Probably not, but they do anyway.

Projects that start with technology often end up with technology unmatched to their needs, costing more than they can really afford, often failing to improve things or making them worse.

Is there a better way to approach automation? Experience suggests that there is: following the content imperative.

What is the Content Imperative?

For most applications, content is the only enduring value created in the application lifecycle. While not always the case -- process-centric credit card authorization transactions are an exception -- the Internet and Web are making content the major value-added in automation. Even in workflow, it’s the content that flows, not the work which is performed on it during the application lifecycle.

From that realization grows an assumption that content is the key value component, and if it is right, a wide range of technology can be successful. If it is not, no amount of technology will generate a truly workable environment.

Content as the Repository of Value

To find and follow the content imperative, you must understand what content means to your organization and efforts. Though not always the case, the majority of content in today’s world is logically complex, intended for diverse audiences, and usable at multiple levels via components nested within it.

This is not, unfortunately, how most organizations view content and is certainly not how most software vendors would like you to view it. Their view: dumb content means smarter and more expensive technology.

So the first part of the content imperative is to understand what you have or know that others want, demand and will pay for. Only then can you begin the process of figuring out the best way to create it.

Notation ain't Design

Once you have identified your intellectual value, you must select a notation to record it: my suggestion is XML and its related protocols. XML, if not the latest gee-whiz protocol, is by far the most mature, flexible and easily processed data recording approach available, its subtle disparagement by the database community notwithstanding. People -- including me I admit -- after a long history with XML and its precursor SGML, tend to view the decision to adopt XML as a given, but it is more difficult than it may seem and this view has not been conventional wisdom.

Many organizations begin with their final deliverable on the web, see the HTML with its <angle bracket notation> and congratulate themselves on using XML. Not quite for a number of reasons.

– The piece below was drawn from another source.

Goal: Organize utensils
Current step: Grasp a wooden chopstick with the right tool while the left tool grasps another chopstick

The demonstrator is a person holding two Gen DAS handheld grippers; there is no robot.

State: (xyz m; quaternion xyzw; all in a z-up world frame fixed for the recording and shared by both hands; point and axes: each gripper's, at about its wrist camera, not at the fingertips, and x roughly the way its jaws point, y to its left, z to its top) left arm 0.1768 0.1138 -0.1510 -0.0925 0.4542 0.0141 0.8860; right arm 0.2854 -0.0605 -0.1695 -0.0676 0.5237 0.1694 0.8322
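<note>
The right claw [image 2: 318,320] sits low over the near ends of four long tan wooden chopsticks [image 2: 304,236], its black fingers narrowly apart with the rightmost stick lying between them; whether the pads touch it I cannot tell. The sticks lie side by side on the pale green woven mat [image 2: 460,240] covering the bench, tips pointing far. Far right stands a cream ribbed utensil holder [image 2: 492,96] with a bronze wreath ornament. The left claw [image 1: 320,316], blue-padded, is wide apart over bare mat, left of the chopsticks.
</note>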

Look at a file of content in HTML (or XHTML: essentially XML syntax-compliant HTML) and you see a well formed structure with < > tags, names and attributes. What could be more useful than that? The answer is “a lot." The HTML tag set, even with the addition of “cascading style sheets” and other ancillary metadata, is designed to record how a browser should display raw content on a screen, caring little about the underlying information value or other delivery modes.

While valuable in browser setting, this form of notation ignores the majority of value in content, and by ignoring it makes it unavailable. If HTML or XHTML is your guide, you will end up leaving a great deal of value on the table.

Designing your Intellectual Value

So the first thing you must do as you adopt the content imperative is to look at your intellectual property with an eye toward what you have that can and should be captured in content and, once captured, all of the contexts and uses to which it should be put.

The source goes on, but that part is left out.